● Exercise directions:
Output the full listing that appears below, exactly as it is presented.

● Collected material:

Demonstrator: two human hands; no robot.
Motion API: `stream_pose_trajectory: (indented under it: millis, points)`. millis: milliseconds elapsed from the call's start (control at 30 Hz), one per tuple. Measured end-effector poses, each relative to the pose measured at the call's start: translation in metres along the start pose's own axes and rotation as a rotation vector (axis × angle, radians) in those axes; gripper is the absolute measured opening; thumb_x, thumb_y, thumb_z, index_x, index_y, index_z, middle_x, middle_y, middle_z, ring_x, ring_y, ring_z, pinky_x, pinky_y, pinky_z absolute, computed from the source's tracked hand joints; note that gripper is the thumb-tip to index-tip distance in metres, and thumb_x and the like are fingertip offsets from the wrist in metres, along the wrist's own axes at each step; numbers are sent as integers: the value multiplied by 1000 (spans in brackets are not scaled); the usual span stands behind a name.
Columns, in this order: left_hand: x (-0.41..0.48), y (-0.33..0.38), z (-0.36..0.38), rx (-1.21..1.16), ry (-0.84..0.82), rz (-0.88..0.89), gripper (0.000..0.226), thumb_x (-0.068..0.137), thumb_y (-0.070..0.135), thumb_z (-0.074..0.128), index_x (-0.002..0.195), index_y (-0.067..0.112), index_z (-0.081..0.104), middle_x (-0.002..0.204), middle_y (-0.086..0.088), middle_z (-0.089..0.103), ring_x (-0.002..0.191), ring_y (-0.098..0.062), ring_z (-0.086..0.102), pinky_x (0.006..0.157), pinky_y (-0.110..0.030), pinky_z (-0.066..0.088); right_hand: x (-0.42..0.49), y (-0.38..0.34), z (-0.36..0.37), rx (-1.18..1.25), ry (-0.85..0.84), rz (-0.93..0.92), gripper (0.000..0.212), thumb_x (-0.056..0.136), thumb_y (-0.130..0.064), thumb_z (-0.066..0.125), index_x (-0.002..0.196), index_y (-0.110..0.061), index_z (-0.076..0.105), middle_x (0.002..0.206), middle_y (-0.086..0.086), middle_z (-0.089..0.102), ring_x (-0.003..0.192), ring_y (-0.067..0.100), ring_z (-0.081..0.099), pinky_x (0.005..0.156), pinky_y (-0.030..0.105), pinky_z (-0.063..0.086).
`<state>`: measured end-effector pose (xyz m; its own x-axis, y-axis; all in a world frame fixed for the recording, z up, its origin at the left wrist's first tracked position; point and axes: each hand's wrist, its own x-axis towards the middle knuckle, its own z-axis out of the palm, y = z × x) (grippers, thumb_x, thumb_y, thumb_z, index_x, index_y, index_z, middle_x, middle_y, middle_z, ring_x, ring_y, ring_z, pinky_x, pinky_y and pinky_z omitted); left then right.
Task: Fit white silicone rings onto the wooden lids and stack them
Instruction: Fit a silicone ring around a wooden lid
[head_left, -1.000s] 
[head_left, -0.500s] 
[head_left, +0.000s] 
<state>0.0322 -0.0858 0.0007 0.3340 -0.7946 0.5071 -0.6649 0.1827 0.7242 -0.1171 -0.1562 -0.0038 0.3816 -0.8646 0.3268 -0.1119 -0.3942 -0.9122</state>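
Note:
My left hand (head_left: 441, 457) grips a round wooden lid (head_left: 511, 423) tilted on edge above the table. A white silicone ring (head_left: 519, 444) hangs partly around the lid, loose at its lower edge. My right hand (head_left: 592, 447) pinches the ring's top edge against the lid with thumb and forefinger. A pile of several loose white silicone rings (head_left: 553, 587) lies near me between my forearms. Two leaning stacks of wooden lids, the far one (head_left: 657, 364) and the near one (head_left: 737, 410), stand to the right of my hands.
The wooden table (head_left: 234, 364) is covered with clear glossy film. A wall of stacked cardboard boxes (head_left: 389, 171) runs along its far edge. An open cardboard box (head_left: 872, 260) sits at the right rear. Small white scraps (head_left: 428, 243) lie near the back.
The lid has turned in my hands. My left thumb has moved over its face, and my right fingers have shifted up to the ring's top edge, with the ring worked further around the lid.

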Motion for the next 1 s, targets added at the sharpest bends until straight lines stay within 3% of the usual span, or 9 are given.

● Your response:
Demonstrator: two human hands; no robot.
Motion API: `stream_pose_trajectory: (indented under it: millis, points)`. millis: milliseconds elapsed from the call's start (control at 30 Hz), one per tuple. Measured end-effector poses, each relative to the pose measured at the call's start: translation in metres along the start pose's own axes and rotation as a rotation vector (axis × angle, radians) in those axes; gripper is the absolute measured opening; thumb_x, thumb_y, thumb_z, index_x, index_y, index_z, middle_x, middle_y, middle_z, ring_x, ring_y, ring_z, pinky_x, pinky_y, pinky_z absolute, computed from the source's tracked hand joints; note that gripper is the thumb-tip to index-tip distance in metres, and thumb_x and the like are fingertip offsets from the wrist in metres, along the wrist's own axes at each step; numbers are sent as integers: the value multiplied by 1000 (spans in brackets are not scaled); the usual span stands behind a name.
Columns, in this order: left_hand: x (-0.41..0.48), y (-0.33..0.38), z (-0.36..0.38), rx (-1.21..1.16), ry (-0.84..0.82), rz (-0.88..0.89), gripper (0.000..0.226), thumb_x (-0.068..0.137), thumb_y (-0.070..0.135), thumb_z (-0.074..0.128), index_x (-0.002..0.195), index_y (-0.067..0.112), index_z (-0.081..0.104), middle_x (-0.002..0.204), middle_y (-0.086..0.088), middle_z (-0.089..0.103), ring_x (-0.002..0.191), ring_y (-0.098..0.062), ring_z (-0.086..0.102), pinky_x (0.006..0.157), pinky_y (-0.110..0.030), pinky_z (-0.066..0.088); right_hand: x (-0.42..0.49), y (-0.38..0.34), z (-0.36..0.37), rx (-1.18..1.25), ry (-0.85..0.84), rz (-0.93..0.92), gripper (0.000..0.212), thumb_x (-0.056..0.136), thumb_y (-0.130..0.064), thumb_z (-0.066..0.125), index_x (-0.002..0.196), index_y (-0.110..0.061), index_z (-0.076..0.105), middle_x (0.002..0.206), middle_y (-0.086..0.086), middle_z (-0.089..0.102), ring_x (-0.003..0.192), ring_y (-0.067..0.100), ring_z (-0.081..0.099), pinky_x (0.005..0.156), pinky_y (-0.030..0.105), pinky_z (-0.063..0.086).
`<state>`: measured end-effector pose (xyz m; its own x-axis, y-axis; all in a world frame fixed for the recording, z up, its origin at the left wrist's first tracked position; point and axes: each hand's wrist, its own x-axis towards the middle knuckle, its own z-axis out of the palm, y = z × x) (grippers, thumb_x, thumb_y, thumb_z, index_x, index_y, index_z, middle_x, middle_y, middle_z, ring_x, ring_y, ring_z, pinky_x, pinky_y and pinky_z omitted); left then right.
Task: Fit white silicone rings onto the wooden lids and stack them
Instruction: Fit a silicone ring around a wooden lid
[head_left, -1.000s] 
[head_left, -0.500s] 
[head_left, +0.000s] 
<state>0.0322 -0.0858 0.0007 0.3340 -0.7946 0.5071 -0.6649 0.1827 0.7242 -0.1171 -0.1562 -0.0038 0.3816 -0.8646 0.3268 -0.1119 -0.3942 -0.9122</state>
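Note:
My left hand (head_left: 441, 457) grips a round wooden lid (head_left: 511, 423) tilted on edge above the table. A white silicone ring (head_left: 519, 444) hangs partly around the lid, loose at its lower edge. My right hand (head_left: 592, 447) pinches the ring's top edge against the lid with thumb and forefinger. A pile of several loose white silicone rings (head_left: 553, 587) lies near me between my forearms. Two leaning stacks of wooden lids, the far one (head_left: 657, 364) and the near one (head_left: 737, 410), stand to the right of my hands.
The wooden table (head_left: 234, 364) is covered with clear glossy film. A wall of stacked cardboard boxes (head_left: 389, 171) runs along its far edge. An open cardboard box (head_left: 872, 260) sits at the right rear. Small white scraps (head_left: 428, 243) lie near the back.
The lid has turned in my hands. My left thumb has moved over its face, and my right fingers have shifted up to the ring's top edge, with the ring worked further around the lid.
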
Motion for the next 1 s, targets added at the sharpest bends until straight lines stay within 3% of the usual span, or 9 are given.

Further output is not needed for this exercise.